> [What you should do]: Retype, word for word, each line between the lines holding "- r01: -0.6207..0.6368" and "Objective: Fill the", inclusive, and leave the rest of the data alone.

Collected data
----------------

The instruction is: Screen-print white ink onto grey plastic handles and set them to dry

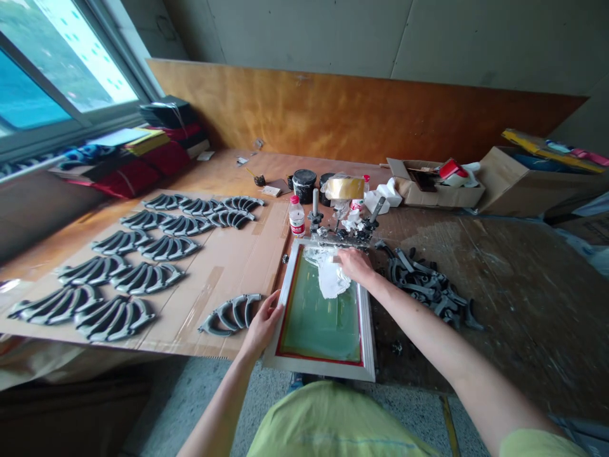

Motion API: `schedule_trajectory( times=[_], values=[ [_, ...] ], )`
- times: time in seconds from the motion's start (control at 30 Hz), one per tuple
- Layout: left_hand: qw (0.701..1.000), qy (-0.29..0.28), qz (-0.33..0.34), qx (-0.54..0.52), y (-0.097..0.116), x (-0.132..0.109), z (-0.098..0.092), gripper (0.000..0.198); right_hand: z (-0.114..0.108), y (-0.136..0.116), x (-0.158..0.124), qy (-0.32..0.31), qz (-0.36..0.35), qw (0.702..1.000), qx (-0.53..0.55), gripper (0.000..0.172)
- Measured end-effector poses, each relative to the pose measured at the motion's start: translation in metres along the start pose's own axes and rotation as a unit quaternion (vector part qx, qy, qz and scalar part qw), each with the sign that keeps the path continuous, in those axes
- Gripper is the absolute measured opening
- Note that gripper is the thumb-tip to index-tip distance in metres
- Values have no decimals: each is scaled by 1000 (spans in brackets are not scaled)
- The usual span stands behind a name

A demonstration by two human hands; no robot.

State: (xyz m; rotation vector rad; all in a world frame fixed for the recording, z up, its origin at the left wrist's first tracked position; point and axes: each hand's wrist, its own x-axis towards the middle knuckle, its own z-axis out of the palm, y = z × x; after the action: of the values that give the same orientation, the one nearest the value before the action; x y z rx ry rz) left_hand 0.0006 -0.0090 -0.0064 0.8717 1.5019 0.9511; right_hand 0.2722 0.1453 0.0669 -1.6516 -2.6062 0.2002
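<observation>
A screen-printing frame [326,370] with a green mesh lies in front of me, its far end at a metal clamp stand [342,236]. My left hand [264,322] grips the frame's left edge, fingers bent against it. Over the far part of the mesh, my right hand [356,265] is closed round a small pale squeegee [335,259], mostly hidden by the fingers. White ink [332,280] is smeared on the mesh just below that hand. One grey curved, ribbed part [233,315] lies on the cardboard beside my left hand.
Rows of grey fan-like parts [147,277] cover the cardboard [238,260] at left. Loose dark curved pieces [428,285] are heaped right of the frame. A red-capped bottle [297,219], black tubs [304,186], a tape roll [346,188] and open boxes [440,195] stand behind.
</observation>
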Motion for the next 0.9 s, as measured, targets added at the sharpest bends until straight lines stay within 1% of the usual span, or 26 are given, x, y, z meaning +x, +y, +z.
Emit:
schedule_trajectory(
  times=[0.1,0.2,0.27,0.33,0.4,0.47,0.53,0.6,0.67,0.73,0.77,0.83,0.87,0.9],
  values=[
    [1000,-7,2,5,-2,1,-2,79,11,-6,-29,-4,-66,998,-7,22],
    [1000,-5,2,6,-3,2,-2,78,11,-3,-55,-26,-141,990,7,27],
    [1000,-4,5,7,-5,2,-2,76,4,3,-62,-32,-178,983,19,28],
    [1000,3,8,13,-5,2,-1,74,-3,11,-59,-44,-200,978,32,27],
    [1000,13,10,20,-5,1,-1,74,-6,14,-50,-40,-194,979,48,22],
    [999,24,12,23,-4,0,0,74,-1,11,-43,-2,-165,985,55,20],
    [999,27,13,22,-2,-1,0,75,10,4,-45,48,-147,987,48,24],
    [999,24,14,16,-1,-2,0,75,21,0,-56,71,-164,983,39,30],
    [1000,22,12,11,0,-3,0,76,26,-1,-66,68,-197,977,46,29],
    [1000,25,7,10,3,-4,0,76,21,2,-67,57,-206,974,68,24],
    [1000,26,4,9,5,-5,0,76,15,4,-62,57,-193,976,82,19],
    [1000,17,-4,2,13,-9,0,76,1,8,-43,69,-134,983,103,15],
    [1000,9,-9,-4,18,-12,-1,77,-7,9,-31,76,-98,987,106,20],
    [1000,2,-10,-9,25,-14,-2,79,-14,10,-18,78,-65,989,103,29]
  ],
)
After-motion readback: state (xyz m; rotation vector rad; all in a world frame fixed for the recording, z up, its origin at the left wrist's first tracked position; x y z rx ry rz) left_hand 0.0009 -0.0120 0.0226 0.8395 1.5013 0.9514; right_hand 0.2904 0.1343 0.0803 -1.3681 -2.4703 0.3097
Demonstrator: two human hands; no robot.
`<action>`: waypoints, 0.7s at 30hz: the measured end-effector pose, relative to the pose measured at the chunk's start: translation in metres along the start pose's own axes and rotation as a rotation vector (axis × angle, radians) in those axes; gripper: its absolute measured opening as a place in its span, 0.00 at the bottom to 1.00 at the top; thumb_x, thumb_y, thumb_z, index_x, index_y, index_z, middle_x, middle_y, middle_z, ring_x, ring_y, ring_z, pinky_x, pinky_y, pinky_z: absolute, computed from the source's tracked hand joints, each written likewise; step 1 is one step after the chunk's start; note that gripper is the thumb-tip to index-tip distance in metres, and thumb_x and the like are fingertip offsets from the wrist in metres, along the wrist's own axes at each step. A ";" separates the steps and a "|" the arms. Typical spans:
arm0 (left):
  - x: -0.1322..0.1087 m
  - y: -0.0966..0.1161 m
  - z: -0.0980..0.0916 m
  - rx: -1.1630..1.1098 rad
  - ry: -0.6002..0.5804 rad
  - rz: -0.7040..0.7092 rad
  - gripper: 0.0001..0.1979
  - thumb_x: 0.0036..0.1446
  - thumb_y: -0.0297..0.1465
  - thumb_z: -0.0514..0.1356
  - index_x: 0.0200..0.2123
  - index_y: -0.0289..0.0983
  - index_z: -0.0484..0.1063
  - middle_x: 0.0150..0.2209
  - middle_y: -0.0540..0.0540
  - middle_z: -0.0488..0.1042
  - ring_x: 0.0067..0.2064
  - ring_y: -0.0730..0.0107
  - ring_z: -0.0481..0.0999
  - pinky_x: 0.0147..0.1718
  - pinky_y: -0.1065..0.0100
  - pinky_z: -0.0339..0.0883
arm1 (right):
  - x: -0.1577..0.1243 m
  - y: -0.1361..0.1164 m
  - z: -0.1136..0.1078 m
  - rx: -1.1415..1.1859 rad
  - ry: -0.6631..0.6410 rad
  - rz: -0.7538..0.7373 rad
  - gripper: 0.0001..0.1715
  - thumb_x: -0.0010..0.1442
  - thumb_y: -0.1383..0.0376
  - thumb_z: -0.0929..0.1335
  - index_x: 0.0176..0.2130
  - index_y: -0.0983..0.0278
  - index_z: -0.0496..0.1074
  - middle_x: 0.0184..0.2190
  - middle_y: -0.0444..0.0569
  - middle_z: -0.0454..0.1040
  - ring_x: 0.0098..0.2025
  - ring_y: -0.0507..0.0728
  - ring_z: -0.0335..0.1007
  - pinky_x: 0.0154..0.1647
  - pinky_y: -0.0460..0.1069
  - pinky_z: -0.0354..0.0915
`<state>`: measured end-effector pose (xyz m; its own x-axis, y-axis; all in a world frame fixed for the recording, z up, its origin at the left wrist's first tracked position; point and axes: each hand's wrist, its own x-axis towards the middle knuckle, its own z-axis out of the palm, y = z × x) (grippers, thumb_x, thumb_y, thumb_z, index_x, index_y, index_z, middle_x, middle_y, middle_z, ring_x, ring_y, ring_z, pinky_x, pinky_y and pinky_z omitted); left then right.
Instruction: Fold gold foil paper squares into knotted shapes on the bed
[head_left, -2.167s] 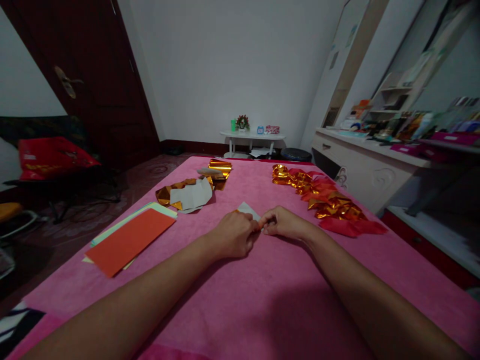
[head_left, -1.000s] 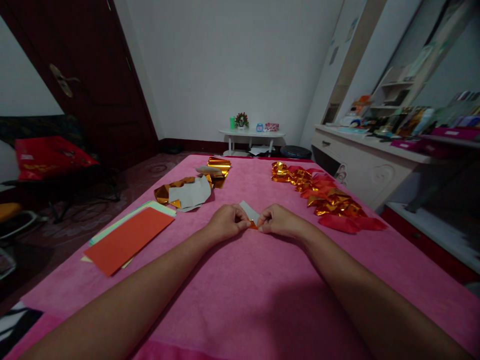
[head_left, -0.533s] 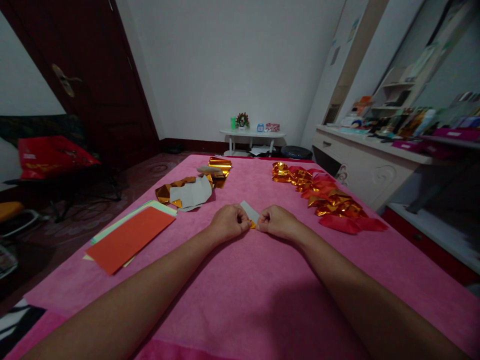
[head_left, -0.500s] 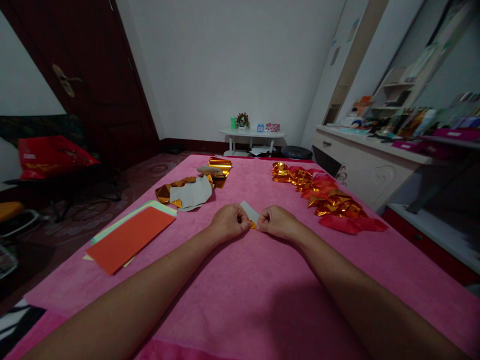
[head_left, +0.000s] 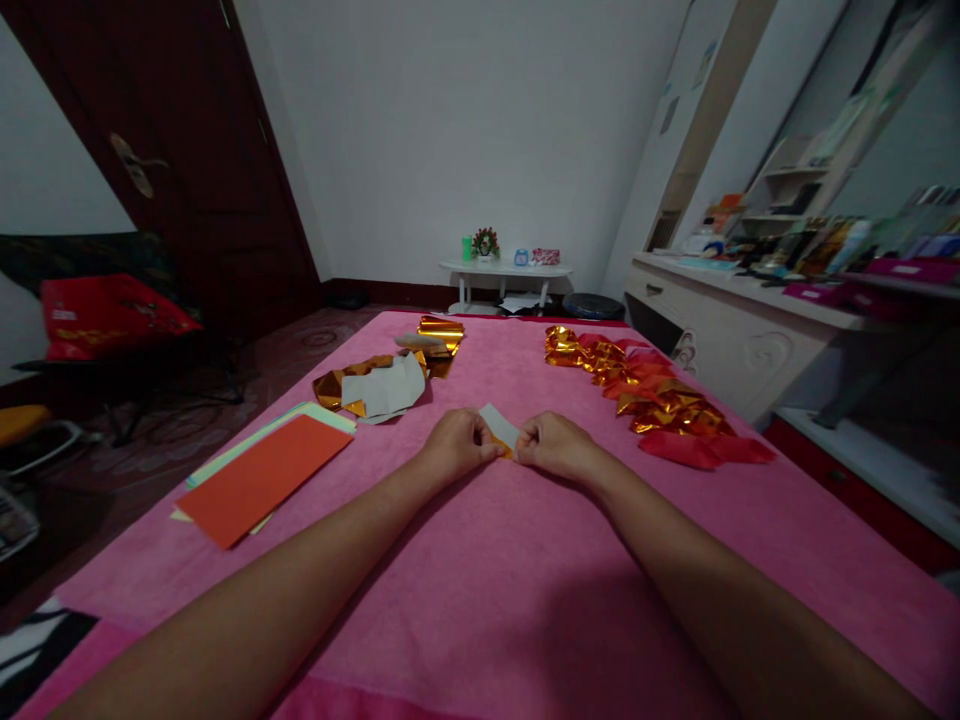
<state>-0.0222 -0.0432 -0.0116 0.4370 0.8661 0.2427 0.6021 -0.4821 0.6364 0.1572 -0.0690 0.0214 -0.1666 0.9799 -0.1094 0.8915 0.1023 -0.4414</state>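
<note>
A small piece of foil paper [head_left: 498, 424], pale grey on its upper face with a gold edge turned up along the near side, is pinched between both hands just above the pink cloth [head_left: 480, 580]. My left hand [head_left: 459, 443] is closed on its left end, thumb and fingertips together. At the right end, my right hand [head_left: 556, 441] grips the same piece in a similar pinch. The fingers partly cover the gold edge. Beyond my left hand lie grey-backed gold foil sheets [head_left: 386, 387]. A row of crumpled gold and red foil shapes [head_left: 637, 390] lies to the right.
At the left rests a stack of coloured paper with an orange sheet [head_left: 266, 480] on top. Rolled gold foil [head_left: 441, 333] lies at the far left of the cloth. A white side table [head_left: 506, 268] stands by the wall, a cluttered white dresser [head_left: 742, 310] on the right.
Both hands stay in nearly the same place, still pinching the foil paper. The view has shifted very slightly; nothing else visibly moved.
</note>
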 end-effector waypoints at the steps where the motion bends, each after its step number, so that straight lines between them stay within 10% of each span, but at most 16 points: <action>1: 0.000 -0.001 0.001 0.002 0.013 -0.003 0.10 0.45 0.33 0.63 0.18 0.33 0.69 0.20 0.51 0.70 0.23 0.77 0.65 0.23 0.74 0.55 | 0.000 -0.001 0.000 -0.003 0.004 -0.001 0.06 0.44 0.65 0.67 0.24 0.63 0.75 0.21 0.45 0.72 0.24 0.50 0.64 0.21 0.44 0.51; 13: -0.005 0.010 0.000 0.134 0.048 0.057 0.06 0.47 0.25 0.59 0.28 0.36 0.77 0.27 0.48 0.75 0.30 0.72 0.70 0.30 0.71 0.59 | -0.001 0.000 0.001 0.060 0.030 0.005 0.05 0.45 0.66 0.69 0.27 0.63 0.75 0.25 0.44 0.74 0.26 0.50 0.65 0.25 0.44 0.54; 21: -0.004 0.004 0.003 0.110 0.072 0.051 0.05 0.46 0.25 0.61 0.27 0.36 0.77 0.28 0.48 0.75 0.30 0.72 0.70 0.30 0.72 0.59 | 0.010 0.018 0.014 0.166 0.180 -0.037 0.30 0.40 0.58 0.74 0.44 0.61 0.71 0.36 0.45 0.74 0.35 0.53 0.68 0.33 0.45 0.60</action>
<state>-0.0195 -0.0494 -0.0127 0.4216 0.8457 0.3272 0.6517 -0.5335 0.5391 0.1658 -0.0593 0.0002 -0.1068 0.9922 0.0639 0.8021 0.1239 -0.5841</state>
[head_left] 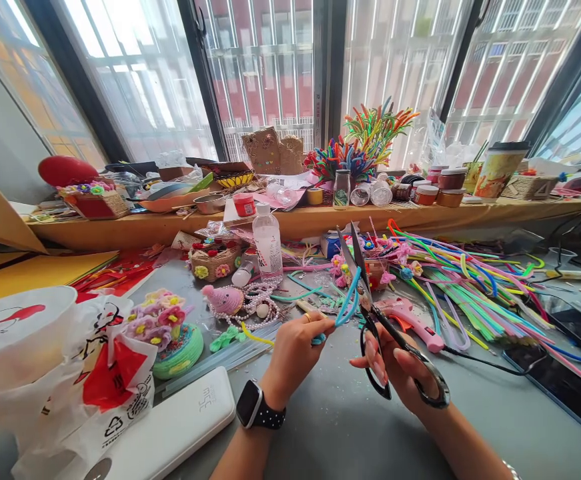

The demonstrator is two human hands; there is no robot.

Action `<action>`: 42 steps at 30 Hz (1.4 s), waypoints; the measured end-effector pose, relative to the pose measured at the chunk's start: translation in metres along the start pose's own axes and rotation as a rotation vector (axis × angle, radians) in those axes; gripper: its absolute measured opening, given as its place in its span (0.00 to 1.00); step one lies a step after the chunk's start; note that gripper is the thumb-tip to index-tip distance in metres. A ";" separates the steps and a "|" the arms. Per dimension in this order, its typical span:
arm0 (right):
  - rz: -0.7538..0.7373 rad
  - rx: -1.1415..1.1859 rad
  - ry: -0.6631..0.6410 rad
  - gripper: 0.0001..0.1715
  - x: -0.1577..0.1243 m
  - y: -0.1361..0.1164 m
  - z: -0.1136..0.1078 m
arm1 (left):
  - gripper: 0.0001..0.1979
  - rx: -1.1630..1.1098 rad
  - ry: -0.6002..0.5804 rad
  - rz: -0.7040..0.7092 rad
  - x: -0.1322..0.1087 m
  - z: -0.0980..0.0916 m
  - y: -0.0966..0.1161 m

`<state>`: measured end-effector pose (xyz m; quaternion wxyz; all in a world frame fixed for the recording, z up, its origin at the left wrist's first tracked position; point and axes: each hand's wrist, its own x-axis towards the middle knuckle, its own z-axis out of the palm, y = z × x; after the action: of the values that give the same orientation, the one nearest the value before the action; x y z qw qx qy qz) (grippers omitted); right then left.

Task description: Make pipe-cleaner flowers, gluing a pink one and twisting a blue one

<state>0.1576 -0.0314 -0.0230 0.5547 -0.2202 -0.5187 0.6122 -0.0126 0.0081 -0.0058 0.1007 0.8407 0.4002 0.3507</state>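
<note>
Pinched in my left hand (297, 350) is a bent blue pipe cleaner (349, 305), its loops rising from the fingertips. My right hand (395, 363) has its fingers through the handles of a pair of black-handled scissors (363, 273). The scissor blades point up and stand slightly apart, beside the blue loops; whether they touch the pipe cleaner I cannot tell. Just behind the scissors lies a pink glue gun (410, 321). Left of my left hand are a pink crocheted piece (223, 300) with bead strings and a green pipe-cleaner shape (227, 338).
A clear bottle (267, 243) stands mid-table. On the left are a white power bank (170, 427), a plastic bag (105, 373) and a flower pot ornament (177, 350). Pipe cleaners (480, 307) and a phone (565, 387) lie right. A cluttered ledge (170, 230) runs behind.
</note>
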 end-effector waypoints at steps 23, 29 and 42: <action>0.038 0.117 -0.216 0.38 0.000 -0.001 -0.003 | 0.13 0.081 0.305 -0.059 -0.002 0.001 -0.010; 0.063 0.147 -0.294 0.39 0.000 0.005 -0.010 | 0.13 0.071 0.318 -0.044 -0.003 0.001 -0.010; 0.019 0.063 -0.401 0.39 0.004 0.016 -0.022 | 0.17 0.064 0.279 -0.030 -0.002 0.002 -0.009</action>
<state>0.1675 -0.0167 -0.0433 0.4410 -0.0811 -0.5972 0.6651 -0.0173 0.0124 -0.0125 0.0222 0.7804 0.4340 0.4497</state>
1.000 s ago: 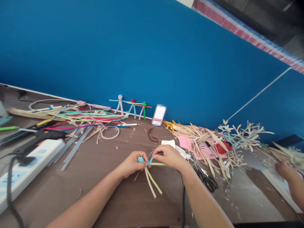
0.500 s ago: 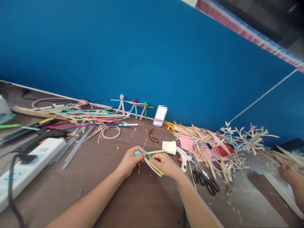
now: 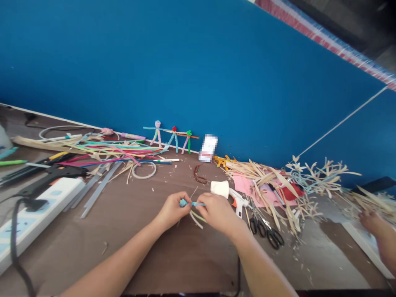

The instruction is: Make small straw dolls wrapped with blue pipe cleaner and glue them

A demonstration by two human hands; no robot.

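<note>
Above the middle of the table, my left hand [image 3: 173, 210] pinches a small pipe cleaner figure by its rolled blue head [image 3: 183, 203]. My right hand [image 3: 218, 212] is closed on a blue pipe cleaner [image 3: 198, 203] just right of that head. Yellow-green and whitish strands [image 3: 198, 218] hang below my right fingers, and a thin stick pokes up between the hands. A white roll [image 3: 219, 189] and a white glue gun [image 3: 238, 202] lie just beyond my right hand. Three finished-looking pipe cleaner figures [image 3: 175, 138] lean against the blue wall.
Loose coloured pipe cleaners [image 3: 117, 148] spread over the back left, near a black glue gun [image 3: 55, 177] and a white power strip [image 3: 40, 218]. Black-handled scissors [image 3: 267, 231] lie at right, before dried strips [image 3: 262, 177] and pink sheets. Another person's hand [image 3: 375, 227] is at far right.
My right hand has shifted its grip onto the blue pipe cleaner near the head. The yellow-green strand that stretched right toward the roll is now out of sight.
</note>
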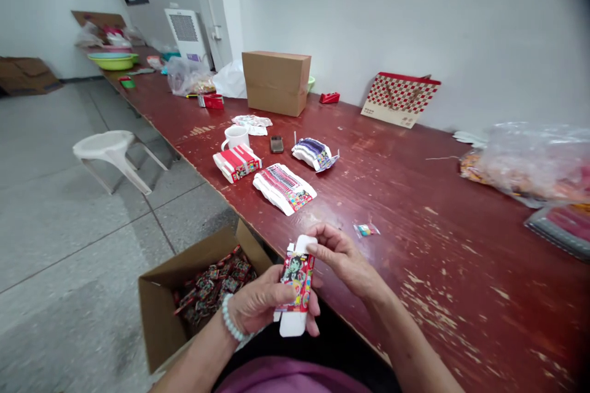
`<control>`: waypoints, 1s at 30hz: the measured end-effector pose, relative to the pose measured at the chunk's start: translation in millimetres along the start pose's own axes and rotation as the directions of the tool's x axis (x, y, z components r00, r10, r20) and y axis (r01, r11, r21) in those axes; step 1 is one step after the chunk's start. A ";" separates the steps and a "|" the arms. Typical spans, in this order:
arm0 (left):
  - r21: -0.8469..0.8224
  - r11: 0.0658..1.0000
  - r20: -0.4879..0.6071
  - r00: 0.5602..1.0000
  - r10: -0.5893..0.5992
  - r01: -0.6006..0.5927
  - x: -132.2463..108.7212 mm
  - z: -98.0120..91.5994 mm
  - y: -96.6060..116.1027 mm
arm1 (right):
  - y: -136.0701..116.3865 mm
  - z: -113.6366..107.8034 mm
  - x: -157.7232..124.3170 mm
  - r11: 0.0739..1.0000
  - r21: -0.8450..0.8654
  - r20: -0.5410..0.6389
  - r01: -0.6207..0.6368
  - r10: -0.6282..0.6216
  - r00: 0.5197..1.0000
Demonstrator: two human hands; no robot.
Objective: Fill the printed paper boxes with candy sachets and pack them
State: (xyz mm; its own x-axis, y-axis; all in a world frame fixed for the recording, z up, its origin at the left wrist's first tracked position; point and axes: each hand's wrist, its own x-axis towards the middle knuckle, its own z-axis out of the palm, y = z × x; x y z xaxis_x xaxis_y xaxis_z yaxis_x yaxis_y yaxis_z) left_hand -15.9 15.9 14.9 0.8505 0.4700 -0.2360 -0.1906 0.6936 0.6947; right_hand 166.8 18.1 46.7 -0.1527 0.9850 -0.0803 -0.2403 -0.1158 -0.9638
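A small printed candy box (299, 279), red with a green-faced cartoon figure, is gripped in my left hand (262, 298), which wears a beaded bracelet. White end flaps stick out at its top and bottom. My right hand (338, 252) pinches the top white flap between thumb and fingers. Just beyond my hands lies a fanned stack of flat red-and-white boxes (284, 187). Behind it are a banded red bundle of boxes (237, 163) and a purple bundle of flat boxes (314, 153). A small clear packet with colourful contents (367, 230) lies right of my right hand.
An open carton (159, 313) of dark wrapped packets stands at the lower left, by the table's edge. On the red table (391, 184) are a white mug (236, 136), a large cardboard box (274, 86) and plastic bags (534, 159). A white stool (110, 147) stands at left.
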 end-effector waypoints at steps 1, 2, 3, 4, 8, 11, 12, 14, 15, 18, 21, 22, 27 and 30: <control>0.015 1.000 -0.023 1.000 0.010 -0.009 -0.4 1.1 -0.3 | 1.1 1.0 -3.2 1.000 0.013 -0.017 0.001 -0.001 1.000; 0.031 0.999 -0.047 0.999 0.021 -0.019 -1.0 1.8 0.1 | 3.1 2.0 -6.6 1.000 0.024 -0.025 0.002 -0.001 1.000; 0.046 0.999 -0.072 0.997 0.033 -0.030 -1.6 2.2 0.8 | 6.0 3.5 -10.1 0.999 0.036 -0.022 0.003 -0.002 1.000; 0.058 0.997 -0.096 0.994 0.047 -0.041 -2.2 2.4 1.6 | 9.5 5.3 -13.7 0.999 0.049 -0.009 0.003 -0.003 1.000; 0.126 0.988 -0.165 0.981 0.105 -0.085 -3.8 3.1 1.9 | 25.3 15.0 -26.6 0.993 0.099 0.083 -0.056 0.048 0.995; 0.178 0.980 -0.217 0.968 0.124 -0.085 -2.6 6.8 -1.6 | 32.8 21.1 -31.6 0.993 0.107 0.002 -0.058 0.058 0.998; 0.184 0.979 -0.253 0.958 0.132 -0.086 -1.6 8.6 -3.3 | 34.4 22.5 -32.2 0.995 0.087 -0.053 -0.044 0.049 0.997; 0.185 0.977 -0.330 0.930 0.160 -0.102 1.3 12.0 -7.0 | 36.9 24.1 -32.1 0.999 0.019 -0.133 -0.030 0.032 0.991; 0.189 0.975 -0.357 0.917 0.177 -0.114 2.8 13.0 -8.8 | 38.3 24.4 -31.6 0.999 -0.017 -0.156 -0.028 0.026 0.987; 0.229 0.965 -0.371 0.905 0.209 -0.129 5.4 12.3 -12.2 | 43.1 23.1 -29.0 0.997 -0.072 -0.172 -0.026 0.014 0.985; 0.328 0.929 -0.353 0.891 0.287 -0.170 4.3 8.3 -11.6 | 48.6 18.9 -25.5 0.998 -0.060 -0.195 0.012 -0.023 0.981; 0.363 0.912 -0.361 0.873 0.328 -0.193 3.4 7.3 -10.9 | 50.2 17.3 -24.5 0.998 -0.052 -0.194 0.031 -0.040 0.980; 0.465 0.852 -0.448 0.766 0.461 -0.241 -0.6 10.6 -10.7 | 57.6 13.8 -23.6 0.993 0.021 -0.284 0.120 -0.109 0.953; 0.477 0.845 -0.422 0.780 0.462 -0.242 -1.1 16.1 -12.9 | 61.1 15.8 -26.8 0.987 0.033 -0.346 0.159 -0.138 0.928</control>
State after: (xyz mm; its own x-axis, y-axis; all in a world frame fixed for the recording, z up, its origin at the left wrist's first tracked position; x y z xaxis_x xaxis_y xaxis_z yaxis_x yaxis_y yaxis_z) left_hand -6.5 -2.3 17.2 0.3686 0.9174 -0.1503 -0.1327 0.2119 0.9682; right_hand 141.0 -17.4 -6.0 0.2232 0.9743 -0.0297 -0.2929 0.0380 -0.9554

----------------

> [Solved problem]:
  - r01: -0.6207..0.6368
  - r10: -0.6282..0.6216
  - r00: 0.5197..1.0000
Demonstrator: two human hands; no robot.
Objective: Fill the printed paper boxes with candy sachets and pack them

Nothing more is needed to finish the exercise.